__Your task__: The answer must be the full set of records, repeated exactly.

[Dataset items]

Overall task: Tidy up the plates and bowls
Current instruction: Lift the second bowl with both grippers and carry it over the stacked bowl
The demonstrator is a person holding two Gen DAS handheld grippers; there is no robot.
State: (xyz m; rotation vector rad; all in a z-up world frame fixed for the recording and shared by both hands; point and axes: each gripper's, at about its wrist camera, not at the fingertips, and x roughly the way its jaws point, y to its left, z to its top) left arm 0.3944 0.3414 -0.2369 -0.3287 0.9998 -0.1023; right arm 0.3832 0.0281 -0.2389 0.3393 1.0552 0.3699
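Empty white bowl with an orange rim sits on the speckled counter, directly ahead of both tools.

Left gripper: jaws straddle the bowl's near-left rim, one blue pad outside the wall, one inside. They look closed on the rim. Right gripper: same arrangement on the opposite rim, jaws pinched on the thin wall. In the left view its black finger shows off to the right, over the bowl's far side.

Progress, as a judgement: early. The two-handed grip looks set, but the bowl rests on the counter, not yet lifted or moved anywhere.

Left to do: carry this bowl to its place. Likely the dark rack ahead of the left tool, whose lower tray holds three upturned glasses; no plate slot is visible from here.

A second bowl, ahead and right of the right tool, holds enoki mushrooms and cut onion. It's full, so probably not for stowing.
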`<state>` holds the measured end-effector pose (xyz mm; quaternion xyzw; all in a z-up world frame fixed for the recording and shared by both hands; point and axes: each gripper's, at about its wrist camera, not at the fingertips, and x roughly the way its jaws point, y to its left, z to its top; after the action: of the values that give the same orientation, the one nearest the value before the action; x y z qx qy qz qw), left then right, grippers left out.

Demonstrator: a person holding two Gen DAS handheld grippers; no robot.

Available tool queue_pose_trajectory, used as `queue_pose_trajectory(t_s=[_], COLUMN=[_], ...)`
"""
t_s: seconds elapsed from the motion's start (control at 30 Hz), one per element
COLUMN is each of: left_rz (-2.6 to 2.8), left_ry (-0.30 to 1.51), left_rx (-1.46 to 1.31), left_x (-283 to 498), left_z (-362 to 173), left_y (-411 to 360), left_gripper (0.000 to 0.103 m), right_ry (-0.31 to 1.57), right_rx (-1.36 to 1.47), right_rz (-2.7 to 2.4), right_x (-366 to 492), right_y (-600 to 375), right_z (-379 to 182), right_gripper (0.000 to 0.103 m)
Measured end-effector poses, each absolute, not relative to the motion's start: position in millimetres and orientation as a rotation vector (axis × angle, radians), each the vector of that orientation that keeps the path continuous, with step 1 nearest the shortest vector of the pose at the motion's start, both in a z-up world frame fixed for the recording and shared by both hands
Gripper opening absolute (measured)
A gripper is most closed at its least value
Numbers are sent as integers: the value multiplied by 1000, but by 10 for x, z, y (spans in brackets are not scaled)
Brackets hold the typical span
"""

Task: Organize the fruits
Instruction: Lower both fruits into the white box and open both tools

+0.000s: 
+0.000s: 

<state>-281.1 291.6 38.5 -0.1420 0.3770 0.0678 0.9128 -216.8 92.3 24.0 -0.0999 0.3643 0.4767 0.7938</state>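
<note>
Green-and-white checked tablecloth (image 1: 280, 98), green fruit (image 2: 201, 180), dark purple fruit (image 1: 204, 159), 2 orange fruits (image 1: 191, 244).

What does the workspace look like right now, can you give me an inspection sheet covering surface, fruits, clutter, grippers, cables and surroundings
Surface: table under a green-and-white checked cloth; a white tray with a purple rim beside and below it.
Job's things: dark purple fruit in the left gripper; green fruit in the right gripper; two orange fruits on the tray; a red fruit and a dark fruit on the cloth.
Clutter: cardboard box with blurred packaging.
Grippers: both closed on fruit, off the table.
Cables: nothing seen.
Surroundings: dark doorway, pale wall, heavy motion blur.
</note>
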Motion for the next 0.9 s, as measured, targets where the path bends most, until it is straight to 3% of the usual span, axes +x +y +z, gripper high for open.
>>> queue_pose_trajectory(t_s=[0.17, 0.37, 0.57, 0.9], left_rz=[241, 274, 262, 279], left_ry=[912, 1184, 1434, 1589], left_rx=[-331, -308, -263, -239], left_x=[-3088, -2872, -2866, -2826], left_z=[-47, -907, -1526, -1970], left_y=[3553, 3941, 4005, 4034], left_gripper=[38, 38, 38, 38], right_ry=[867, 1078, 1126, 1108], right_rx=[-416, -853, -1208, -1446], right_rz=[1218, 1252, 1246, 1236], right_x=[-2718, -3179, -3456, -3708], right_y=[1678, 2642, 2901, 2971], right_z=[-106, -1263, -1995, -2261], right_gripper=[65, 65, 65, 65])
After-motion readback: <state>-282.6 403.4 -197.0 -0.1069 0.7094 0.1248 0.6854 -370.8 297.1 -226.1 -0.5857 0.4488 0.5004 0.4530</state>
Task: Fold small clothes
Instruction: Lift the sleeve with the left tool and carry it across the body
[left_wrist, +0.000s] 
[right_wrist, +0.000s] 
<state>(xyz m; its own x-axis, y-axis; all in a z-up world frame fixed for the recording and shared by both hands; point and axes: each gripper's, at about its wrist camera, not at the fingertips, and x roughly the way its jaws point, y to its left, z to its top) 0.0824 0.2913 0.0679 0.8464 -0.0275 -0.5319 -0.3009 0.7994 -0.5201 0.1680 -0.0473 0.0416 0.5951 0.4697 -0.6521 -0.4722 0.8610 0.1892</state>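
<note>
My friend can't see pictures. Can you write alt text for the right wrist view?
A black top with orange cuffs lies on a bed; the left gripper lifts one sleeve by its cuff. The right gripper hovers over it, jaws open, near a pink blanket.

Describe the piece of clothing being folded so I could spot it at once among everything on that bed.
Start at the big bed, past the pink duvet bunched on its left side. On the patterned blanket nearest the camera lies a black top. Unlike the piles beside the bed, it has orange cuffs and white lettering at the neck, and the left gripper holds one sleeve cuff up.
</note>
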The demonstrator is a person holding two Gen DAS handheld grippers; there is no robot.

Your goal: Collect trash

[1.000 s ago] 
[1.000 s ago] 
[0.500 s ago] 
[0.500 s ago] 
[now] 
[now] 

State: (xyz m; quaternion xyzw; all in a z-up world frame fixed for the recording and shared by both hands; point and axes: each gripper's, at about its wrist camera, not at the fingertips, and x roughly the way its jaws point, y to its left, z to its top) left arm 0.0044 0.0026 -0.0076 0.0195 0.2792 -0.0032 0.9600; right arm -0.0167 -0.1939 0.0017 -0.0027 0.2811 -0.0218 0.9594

__Task response__:
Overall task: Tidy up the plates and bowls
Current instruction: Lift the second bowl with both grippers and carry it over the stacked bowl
The demonstrator is a person holding two Gen DAS handheld grippers; there is no robot.
State: (xyz m; rotation vector rad; all in a z-up world frame fixed for the recording and shared by both hands; point and axes: each gripper's, at about its wrist camera, not at the fingertips, and x roughly the way its jaws point, y to its left, z to its top) left arm 0.3944 0.3414 -0.2369 -0.3287 0.9998 -0.1023; right arm 0.3832 0.0281 -0.2389 0.3393 1.0552 0.3699
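Empty white bowl with an orange rim sits on the speckled counter, directly ahead of both tools.

Left gripper: jaws straddle the bowl's near-left rim, one blue pad outside the wall, one inside. They look closed on the rim. Right gripper: same arrangement on the opposite rim, jaws pinched on the thin wall. In the left view its black finger shows off to the right, over the bowl's far side.

Progress, as a judgement: early. The two-handed grip looks set, but the bowl rests on the counter, not yet lifted or moved anywhere.

Left to do: carry this bowl to its place. Likely the dark rack ahead of the left tool, whose lower tray holds three upturned glasses; no plate slot is visible from here.

A second bowl, ahead and right of the right tool, holds enoki mushrooms and cut onion. It's full, so probably not for stowing.
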`<state>` holds the measured end-effector pose (xyz mm; quaternion xyzw; all in a z-up world frame fixed for the recording and shared by both hands; point and axes: each gripper's, at about its wrist camera, not at the fingertips, and x roughly the way its jaws point, y to its left, z to its top; after the action: of the values that give the same orientation, the one nearest the value before the action; x y z qx qy qz qw), left then right, grippers left out.

Demonstrator: a person holding two Gen DAS handheld grippers; no robot.

Available tool queue_pose_trajectory, used as `queue_pose_trajectory(t_s=[_], COLUMN=[_], ...)`
"""
t_s: seconds elapsed from the motion's start (control at 30 Hz), one per element
COLUMN is each of: left_rz (-2.6 to 2.8), left_ry (-0.30 to 1.51), left_rx (-1.46 to 1.31), left_x (-283 to 498), left_z (-362 to 173), left_y (-411 to 360), left_gripper (0.000 to 0.103 m), right_ry (-0.31 to 1.57), right_rx (-1.36 to 1.47), right_rz (-2.7 to 2.4), right_x (-366 to 492), right_y (-600 to 375), right_z (-379 to 182), right_gripper (0.000 to 0.103 m)
Measured end-effector poses, each absolute, not relative to the motion's start: position in millimetres and orientation as a rotation vector (axis × angle, radians), each the vector of that orientation that keeps the path continuous, with step 1 nearest the shortest vector of the pose at the motion's start, both in a z-up world frame fixed for the recording and shared by both hands
Gripper opening absolute (measured)
A gripper is most closed at its least value
Numbers are sent as integers: the value multiplied by 1000, but by 10 for x, z, y (spans in brackets are not scaled)
Brackets hold the typical span
"""

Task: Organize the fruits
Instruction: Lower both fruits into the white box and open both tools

+0.000s: 
+0.000s: 

<state>-281.1 291.6 38.5 -0.1420 0.3770 0.0678 0.9128 -216.8 92.3 24.0 -0.0999 0.3643 0.4767 0.7938</state>
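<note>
Green-and-white checked tablecloth (image 1: 280, 98), green fruit (image 2: 201, 180), dark purple fruit (image 1: 204, 159), 2 orange fruits (image 1: 191, 244).

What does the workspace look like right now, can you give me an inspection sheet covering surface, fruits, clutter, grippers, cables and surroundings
Surface: table under a green-and-white checked cloth; a white tray with a purple rim beside and below it.
Job's things: dark purple fruit in the left gripper; green fruit in the right gripper; two orange fruits on the tray; a red fruit and a dark fruit on the cloth.
Clutter: cardboard box with blurred packaging.
Grippers: both closed on fruit, off the table.
Cables: nothing seen.
Surroundings: dark doorway, pale wall, heavy motion blur.
</note>
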Motion for the next 0.9 s, as measured, targets where the path bends most, until it is straight to 3% of the usual span, axes +x +y +z, gripper high for open.
>>> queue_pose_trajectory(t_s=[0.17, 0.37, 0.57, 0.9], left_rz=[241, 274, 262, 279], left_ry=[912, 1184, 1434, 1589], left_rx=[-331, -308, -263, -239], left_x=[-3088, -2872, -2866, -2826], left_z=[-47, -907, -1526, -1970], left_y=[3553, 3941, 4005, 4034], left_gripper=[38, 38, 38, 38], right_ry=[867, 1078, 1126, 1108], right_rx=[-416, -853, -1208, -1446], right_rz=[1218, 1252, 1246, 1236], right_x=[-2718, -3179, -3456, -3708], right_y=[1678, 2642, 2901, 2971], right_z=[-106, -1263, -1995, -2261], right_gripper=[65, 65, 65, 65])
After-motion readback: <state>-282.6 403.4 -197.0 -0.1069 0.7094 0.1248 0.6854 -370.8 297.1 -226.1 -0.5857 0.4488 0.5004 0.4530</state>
Task: Fold small clothes
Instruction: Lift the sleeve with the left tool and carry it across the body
[left_wrist, +0.000s] 
[right_wrist, +0.000s] 
<state>(xyz m; its own x-axis, y-axis; all in a z-up world frame fixed for the recording and shared by both hands; point and axes: each gripper's, at about its wrist camera, not at the fingertips, and x roughly the way its jaws point, y to its left, z to its top) 0.0824 0.2913 0.0679 0.8464 -0.0275 -0.5319 -0.3009 0.7994 -0.5201 0.1680 -0.0473 0.0416 0.5951 0.4697 -0.6521 -0.4722 0.8610 0.1892</state>
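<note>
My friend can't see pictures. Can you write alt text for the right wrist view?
A black top with orange cuffs lies on a bed; the left gripper lifts one sleeve by its cuff. The right gripper hovers over it, jaws open, near a pink blanket.

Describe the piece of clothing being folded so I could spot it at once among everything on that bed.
Start at the big bed, past the pink duvet bunched on its left side. On the patterned blanket nearest the camera lies a black top. Unlike the piles beside the bed, it has orange cuffs and white lettering at the neck, and the left gripper holds one sleeve cuff up.
</note>
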The demonstrator is a person holding two Gen DAS handheld grippers; there is no robot.

Your goal: Collect trash

[1.000 s ago] 
[1.000 s ago] 
[0.500 s ago] 
[0.500 s ago] 
[now] 
[now] 

State: (xyz m; quaternion xyzw; all in a z-up world frame fixed for the recording and shared by both hands; point and axes: each gripper's, at about its wrist camera, not at the fingertips, and x roughly the way its jaws point, y to its left, z to its top) left arm 0.0044 0.0026 -0.0076 0.0195 0.2792 -0.0032 0.9600; right arm -0.0167 -0.1939 0.0017 -0.0027 0.2811 -0.0218 0.9594

The exercise calls for nothing further.